A revista Veja teve acesso a parte dos anexos da delação de Cláudio Melo Filho, ex-vice-presidente de relações institucionais da Odebrecht e um dos cinquenta executivos da construtora que negociam acordos de colaboração com a força-tarefa da Lava-Jato. Em suas tratativas com os procuradores, Melo Filho já contou que Moreira Franco lhe pediu, em 2014, quando era ministro da Secretaria de Aviação Civil do governo Dilma Rousseff, uma contribuição financeira de 3 milhões de reais. Não era uma doação eleitoral, uma vez que Moreira Franco não concorreria naquele ano. Segundo o executivo, era propina pura e simples, solicitada por um ministro que lidava com interesses bilionários da Odebrecht no setor de aeroportos.

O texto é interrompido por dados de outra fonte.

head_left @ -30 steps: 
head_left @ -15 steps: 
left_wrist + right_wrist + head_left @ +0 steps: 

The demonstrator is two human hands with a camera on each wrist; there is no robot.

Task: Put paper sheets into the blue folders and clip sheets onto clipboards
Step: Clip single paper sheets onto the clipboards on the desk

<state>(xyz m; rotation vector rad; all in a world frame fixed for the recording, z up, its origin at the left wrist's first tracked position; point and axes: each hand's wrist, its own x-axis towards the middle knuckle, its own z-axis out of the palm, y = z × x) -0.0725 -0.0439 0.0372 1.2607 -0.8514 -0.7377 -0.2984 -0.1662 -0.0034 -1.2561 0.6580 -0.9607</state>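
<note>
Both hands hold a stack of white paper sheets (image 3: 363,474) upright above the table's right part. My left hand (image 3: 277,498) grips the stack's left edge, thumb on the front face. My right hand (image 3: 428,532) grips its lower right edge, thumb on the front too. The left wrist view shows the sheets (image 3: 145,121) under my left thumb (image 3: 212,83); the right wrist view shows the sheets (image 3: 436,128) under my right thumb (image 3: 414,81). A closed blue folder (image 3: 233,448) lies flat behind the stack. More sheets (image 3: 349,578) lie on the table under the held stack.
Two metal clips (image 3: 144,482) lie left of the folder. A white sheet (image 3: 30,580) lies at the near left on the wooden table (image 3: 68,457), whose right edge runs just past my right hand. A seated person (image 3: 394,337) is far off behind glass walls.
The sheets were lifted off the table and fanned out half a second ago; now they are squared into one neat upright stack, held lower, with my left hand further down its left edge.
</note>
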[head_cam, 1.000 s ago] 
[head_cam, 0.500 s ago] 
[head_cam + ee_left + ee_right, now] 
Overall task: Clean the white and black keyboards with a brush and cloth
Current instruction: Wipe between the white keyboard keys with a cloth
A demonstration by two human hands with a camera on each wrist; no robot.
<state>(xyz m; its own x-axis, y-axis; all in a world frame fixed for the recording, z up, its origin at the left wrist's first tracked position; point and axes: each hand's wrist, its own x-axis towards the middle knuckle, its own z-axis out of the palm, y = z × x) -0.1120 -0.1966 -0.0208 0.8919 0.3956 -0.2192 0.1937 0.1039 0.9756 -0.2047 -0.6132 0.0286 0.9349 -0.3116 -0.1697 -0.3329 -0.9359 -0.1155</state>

Leia toda a reportagem da revista, que já está nas bancas:
O ex-governador e ex-deputado federal Moreira Franco é um
dos assessores mais poderosos do presidente Michel Temer. Secretário executivo
do Programa de Parcerias de Investimentos (PPI), ele representa o governo nas
negociações com a iniciativa privada destinadas a tirar do papel obras de
transporte, energia e saneamento. No mês passado, anunciou, ao lado de Temer,
concessões e privatizações de mais de vinte projetos na área de infraestrutura,
que podem render até 25 bilhões de reais aos combalidos cofres da União. Longe
dos holofotes, Moreira Franco é protagonista também na seara política. Ele faz
parte do grupo de eminências da nova administração e disputa com o chefe da
Casa Civil, Eliseu Padilha, o posto de principal conselheiro de Temer. Apesar
dessa condição privilegiada, Moreira Franco não tem direito a foro
privilegiado. O que é um tremendo risco, diante da iminente delação premiada da
Odebrecht, a maior empreiteira do país.